The Effect of Inhaled Corticosteroid Withdrawal and Baseline Inhaled Treatment on Exacerbations in the IMPACT Study. A Randomized, Double-Blind, Multicenter Clinical Trial
- PMID: 32584168
- PMCID: PMC7605201
- DOI: 10.1164/rccm.201912-2478OC
The Effect of Inhaled Corticosteroid Withdrawal and Baseline Inhaled Treatment on Exacerbations in the IMPACT Study.

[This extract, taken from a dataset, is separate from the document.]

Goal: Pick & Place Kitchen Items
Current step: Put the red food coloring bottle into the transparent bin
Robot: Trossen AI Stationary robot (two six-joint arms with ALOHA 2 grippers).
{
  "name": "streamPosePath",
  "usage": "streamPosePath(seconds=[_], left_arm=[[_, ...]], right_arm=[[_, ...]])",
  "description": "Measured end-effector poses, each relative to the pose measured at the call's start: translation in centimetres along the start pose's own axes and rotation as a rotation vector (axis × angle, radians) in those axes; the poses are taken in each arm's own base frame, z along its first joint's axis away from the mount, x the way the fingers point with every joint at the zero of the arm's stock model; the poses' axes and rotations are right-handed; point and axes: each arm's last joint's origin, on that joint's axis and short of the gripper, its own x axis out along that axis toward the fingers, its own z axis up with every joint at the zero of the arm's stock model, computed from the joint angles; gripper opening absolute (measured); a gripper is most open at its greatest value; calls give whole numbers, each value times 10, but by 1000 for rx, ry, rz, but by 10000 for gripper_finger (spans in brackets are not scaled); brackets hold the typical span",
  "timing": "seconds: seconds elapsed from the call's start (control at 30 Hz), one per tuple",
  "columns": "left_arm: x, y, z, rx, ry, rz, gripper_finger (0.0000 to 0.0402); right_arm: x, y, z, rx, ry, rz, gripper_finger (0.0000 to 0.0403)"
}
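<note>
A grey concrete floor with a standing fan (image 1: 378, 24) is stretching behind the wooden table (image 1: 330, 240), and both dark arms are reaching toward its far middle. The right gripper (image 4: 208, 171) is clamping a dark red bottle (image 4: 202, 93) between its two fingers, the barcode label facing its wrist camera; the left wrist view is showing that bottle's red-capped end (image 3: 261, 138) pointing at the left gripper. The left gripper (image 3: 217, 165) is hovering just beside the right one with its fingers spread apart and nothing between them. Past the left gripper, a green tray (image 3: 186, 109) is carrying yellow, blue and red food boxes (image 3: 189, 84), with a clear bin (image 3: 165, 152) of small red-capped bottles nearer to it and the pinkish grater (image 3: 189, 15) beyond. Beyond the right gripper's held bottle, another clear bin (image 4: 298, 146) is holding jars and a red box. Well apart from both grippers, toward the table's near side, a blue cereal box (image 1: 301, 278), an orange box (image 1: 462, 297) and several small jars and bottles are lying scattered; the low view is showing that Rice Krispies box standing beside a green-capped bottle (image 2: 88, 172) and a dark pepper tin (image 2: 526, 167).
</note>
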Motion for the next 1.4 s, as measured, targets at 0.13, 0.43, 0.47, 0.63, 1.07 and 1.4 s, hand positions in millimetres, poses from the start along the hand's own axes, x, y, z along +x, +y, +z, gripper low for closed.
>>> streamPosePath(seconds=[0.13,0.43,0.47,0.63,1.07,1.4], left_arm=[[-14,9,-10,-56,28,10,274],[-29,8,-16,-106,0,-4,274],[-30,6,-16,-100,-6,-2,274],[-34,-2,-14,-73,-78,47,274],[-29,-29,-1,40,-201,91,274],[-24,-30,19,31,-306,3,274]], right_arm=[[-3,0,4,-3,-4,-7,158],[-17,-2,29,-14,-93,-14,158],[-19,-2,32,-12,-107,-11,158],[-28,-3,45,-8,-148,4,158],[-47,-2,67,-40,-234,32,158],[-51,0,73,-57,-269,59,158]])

A Randomized, Double-Blind, Multicenter Clinical Trial
Abstract
Rationale: In the IMPACT (Informing the Pathway of Chronic Obstructive Pulmonary Disease Treatment) trial, fluticasone furoate (FF)/umeclidinium (UMEC)/vilanterol (VI) significantly reduced exacerbations compared with FF/VI or UMEC/VI in patients with symptomatic chronic obstructive pulmonary disease and a history of exacerbations.Objectives: To understand whether inhaled corticosteroid (ICS) withdrawal affected IMPACT results, given direct transition from prior maintenance medication to study medication at randomization.Methods: Exacerbations and change from baseline in trough FEV1 and St. George's Respiratory Questionnaire results were analyzed by prior ICS use. Exacerbations were also analyzed while excluding data from the first 30 days.Measurements and Main Results: FF/UMEC/VI significantly reduced the annual moderate/severe exacerbation rate compared with UMEC/VI in prior ICS users (29% reduction; P < 0.001), but only a numerical reduction was seen among prior ICS nonusers (12% reduction; P = 0.115). To minimize impact from ICS withdrawal, in an analysis excluding the first 30 days, FF/UMEC/VI continued to significantly reduce the annual on-treatment moderate/severe exacerbation rate (19%; P < 0.001) compared with UMEC/VI. The benefit of FF/UMEC/VI compared with UMEC/VI was seen for severe exacerbation rates, regardless of prior ICS use (prior ICS users, 35% reduction; P < 0.001; non-ICS users, 35% reduction; P = 0.018), and overall when excluding the first 30 days (29%; P < 0.001). Improvements from baseline with FF/UMEC/VI compared with UMEC/VI were also maintained throughout the study for both trough FEV1 and St. George's Respiratory Questionnaire, regardless of prior ICS use.Conclusions: These data support the important treatment effects of FF/UMEC/VI combination therapy on exacerbation reduction, lung function, and quality of life that do not appear to be related to abrupt ICS withdrawal.Clinical trial registered with www.clinicaltrials.gov (NCT02164513).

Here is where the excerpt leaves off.